• Data provided:
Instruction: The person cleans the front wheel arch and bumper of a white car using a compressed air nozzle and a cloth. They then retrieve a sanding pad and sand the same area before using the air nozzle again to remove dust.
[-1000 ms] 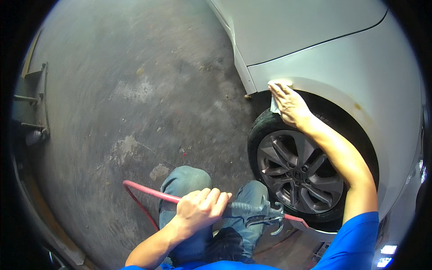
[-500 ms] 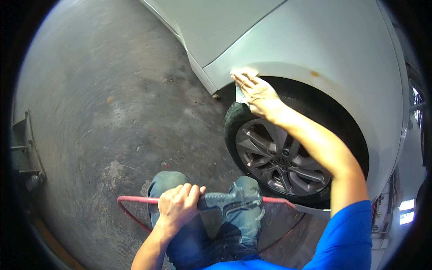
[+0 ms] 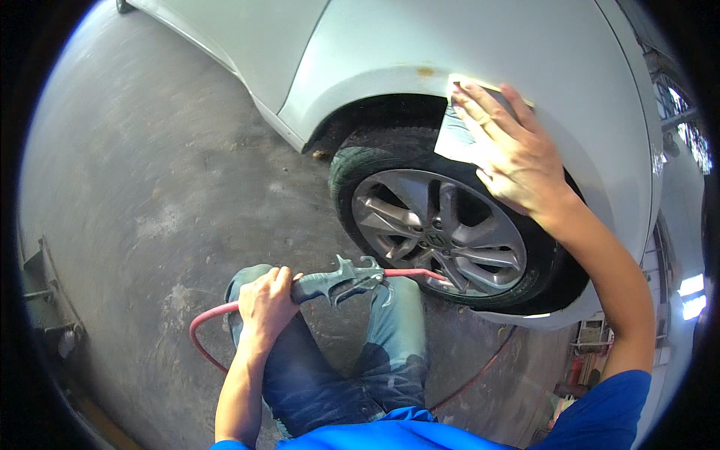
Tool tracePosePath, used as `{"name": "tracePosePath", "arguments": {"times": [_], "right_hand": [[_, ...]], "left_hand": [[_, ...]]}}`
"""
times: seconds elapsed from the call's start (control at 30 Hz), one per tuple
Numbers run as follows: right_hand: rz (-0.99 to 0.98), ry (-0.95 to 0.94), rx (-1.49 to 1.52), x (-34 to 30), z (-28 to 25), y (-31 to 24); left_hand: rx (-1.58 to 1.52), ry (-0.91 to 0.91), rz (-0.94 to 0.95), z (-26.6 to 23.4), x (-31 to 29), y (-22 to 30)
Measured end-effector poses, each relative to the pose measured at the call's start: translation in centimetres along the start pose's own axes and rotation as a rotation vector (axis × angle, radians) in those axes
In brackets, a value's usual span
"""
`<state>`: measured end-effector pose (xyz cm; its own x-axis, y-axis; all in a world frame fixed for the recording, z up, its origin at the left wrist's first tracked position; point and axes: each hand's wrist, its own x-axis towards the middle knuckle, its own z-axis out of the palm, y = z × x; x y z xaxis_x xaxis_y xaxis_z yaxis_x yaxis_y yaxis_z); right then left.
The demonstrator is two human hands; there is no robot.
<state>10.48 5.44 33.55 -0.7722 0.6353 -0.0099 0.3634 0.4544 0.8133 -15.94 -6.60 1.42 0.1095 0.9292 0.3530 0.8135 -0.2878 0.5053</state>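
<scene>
My left hand (image 3: 266, 306) is wrapped round the grip of a dark grey air blow gun (image 3: 336, 283), held above my knees. Its red nozzle (image 3: 409, 274) points right, toward the lower part of the wheel (image 3: 437, 238). A red hose (image 3: 201, 324) loops down from the grip end. With fingers stretched over it, my right hand (image 3: 517, 150) holds a folded, pale sheet of what looks like sandpaper (image 3: 454, 141) against the wheel-arch edge of a light-coloured car fender (image 3: 480, 37). Part of the sheet is hidden under the fingers. A brownish spot (image 3: 425, 72) marks the paint left of this hand.
The tyre (image 3: 351, 163) stands just below the arch. Stained concrete floor (image 3: 172, 150) stretches to the left, with a metal frame (image 3: 49, 292) at its far edge. More hose (image 3: 487, 367) lies right of my legs (image 3: 394, 330). Shelving stands at the lower right.
My right hand has moved right along the arch with the sheet, past the brown spot. The blow gun has risen and turned slightly, its nozzle now over the wheel. The view has shifted right.
</scene>
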Motion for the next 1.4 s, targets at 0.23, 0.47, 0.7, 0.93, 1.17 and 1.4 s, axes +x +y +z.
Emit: {"name": "tracePosePath", "arguments": {"times": [0.23,0.47,0.7,0.93,1.17,1.4], "right_hand": [[0.223,-0.047,-0.043,-10.0,-4.7,-0.1],[0.388,0.129,0.367,-3.3,-0.3,-3.0],[0.222,0.242,-0.001,-6.5,-1.9,-6.2],[-0.023,-0.036,-0.233,-14.0,-3.6,1.4],[0.138,-0.324,0.034,-26.1,-8.0,0.7],[0.348,-0.538,0.159,-35.6,-5.7,-6.3]], "left_hand": [[0.010,-0.019,-0.049,0.1,-0.4,-0.5],[-0.045,0.008,-0.050,0.2,0.3,0.1],[0.008,-0.007,-0.010,-0.3,0.2,-0.6],[0.026,-0.008,0.064,-0.8,0.3,-1.6],[0.097,-0.120,-0.043,-0.3,0.8,-0.7],[0.110,-0.100,-0.014,0.4,1.2,-0.8]]}}
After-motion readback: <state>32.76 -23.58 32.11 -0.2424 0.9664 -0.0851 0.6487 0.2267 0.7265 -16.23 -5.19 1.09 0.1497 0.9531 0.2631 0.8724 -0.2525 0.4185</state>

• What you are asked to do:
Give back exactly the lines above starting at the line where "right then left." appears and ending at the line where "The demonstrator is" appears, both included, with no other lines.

• Expected answer:
`<state>`: measured end-effector pose (xyz cm; its own x-axis, y-axis; all in a world frame fixed for the recording, z up, its origin at the left wrist's first tracked position; point and axes: each hand's wrist, its own x-axis towards the middle knuckle, its own z-axis out of the palm, y = z × x; x y z xaxis_x xaxis_y xaxis_z yaxis_x yaxis_y yaxis_z); right then left.
The demonstrator is two human hands; there is no robot.

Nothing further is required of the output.